PROBLEM STATEMENT. Count the lines in the data below where the string "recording" occurs, please, and give the number alone.
━━━━━━━━
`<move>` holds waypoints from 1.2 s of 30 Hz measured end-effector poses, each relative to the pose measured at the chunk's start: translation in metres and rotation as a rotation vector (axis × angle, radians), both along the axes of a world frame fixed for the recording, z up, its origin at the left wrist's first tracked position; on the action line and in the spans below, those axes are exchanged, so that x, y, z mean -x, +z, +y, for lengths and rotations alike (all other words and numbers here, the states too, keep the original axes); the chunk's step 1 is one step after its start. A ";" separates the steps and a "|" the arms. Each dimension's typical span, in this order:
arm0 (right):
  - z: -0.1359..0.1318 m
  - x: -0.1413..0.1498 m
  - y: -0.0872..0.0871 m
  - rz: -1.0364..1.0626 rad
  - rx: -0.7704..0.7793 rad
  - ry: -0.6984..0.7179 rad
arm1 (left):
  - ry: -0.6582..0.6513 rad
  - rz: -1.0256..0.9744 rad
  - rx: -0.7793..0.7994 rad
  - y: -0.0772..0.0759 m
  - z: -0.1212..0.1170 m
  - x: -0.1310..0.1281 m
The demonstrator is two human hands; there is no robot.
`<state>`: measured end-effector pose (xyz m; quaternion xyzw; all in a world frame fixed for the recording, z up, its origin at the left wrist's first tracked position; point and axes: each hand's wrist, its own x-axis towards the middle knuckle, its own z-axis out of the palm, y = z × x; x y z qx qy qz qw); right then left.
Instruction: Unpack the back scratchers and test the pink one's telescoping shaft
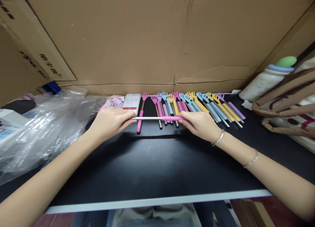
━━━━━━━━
THE COMPLETED TASK. 2